Using local barley that came in only three varieties – pale, caramel, and black – along with old world hops made up every variety we made, but the real star of the show was the calcium-rich water. The Andes runoff-sourced water was hard and strongly basic, which made the malty styles of beer have a depth of character unlike anything I’ve experienced since.
Traveling, in general, brings upon new cultural experiences that are essential to the human experience. I can’t quite pinpoint beyond a ton of quips and stories what traveling and immersing myself in other cultures has done for me, but I know that I wouldn’t be the same without them. We try our damnedest to create and foster new cultural experiences in our taproom whether through beer, food, community, or events.
GR|MAG: Most of Creston’s beer doesn’t align with a specific style, why not?
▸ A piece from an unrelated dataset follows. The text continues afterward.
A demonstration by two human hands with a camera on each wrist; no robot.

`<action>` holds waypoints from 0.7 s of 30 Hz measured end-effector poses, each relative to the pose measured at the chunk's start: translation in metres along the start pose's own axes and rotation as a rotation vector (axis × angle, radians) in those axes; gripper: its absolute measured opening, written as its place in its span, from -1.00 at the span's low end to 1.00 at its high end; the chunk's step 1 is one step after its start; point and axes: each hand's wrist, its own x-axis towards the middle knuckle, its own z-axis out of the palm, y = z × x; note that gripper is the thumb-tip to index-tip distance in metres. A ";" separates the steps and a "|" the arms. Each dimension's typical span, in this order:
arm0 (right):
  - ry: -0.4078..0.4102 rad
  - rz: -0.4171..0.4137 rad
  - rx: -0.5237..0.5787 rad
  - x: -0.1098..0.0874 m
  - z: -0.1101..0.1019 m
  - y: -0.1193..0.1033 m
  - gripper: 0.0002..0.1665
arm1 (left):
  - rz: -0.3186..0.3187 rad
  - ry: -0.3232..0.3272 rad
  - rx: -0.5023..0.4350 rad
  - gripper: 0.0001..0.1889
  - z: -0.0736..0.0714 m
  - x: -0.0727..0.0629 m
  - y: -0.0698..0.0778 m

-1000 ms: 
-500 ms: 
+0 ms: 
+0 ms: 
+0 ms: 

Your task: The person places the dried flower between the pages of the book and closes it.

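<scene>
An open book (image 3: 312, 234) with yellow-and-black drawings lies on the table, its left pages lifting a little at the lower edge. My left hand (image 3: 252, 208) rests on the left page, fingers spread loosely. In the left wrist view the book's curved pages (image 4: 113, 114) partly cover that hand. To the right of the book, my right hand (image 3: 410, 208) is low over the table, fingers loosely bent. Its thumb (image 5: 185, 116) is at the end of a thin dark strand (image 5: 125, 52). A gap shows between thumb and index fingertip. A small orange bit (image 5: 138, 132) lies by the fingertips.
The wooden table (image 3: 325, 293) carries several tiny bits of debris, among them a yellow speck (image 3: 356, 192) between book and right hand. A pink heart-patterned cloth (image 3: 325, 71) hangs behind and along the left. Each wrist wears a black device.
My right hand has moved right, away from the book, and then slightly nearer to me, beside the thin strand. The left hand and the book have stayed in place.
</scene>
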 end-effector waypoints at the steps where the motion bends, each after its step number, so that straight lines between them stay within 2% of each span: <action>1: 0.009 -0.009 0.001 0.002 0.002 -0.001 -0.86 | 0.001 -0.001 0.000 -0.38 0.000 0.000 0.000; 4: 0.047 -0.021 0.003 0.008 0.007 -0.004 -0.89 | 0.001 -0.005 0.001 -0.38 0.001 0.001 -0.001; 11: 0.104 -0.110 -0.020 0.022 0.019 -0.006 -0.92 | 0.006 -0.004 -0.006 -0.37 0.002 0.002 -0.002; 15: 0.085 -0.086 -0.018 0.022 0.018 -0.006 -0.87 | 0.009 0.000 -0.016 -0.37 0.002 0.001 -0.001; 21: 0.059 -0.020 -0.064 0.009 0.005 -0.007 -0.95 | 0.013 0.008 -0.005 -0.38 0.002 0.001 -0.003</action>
SS: Being obsessed with olfactory sense also made me have an epiphany: beer is not a series of styles but a spectrum of smells, flavors, and mouthfeels. Hardened styles attempt to codify those senses and end up pushing brewers and consumers alike from trying or attempting new things with what’s a pretty simple thing – a combination of grain, hops, yeast, and water. And sometimes adjuncts.
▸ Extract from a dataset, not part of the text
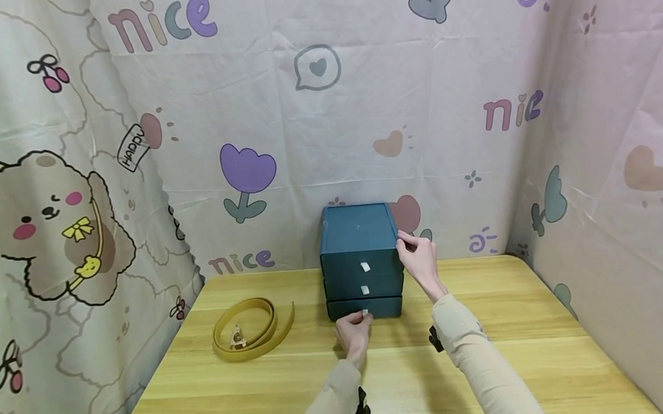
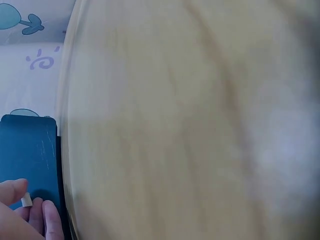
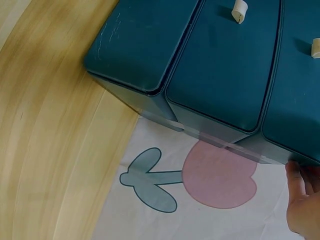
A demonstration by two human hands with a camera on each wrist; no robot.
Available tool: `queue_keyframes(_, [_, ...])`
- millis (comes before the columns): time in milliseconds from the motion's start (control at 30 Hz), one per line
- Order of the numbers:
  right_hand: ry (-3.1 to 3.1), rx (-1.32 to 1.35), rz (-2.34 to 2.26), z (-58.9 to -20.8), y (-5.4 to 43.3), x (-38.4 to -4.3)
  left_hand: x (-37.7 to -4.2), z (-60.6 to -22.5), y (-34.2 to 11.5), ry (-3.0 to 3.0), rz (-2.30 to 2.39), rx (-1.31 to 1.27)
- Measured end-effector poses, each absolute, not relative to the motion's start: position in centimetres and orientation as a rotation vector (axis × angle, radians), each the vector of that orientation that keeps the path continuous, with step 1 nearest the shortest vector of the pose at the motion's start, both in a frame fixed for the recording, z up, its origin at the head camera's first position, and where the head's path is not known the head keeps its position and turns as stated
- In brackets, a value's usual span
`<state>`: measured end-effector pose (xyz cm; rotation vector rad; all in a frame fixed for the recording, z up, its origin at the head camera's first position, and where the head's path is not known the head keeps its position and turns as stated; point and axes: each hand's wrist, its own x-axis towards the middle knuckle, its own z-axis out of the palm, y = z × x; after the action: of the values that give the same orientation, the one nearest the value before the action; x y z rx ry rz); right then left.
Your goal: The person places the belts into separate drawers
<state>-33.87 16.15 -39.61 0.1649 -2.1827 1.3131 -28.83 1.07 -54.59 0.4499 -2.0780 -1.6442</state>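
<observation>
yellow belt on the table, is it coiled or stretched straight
Coiled: in the head view, the yellow belt lies looped on the wooden table, its buckle inside the loop, one end free at the right.

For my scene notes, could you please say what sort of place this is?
Probably a curtained tabletop workspace: printed fabric hangs on three sides of a table bearing a drawer unit.

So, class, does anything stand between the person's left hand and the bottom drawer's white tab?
Nothing visible does: the left hand pinches the white tab, and the coiled belt lies off to the left.
</observation>
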Motion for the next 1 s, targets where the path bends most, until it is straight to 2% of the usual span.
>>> queue_keyframes(1000, [-2.192, 0.152, 1.337, -39.8, 16.2, -34.0, -26.8, -54.2, -0.3, -2.214, -1.696, 0.342])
For me, craft beer’s biggest problem is audience – to properly understand style you have to have knowledge and a multitude of experiences with each individual style. To me, catering to the ‘craft beer nerd’ that has this knowledge shuts out a good 85 percent of the beer-drinking public. We attempt to change that by asking our customers “what flavors do you like?” first and finding the right beer on our spectrum for them from there. Our lack of styles attempts to make beer more approachable to everyone and less monolithic to a few.
GR|MAG: If a new beer drinker is coming to the taproom, what should they try?
SS: Try a sampler of beers that make you curious what they may taste like rather than what you’ve had before. One of my favorites is “I don’t like IPAs” or “I don’t like fruity beers” or “that sounds too weird,” but when they are able to try something without those descriptors throwing them off first, nine times out of 10 we create a new fan. Try a new experience.
GR|MAG: Where’s your favorite place to hang out in Grand Rapids?
SS: Goon Lagoon recording studio in GR is my favorite place to hang out in the world. My wife and I make music together and being in a room full of antique recording equipment, amplifiers, keyboards, guitars, and basses is like being in a whole different dimension.
GR|MAG: What’s exciting to you about the beer industry right now?
SS: What is most exciting in 2018 is that a good percentage of the beer drinking population has now grown up with craft. For those of us that remember the time of there only being boring corporate beer, or those of us holding onto the vestiges of corporate beer brand loyalty, there are literally millions of people that know why drinking an IPA from their neighborhood brewery matters.
That is now their normal beer-drinking experience – and that number only grows by the day, with the corporate beer crowd ever diminishing. The paradigm has shifted – that’s what’s most exciting.
GR|MAG: What’s your favorite beer?
SS: My favorite non-Creston beer of all time was the 2015 Sierra Nevada Oktoberfest. It was pure perfection. My favorite classic and always available beer is easily Pilsner Urquell.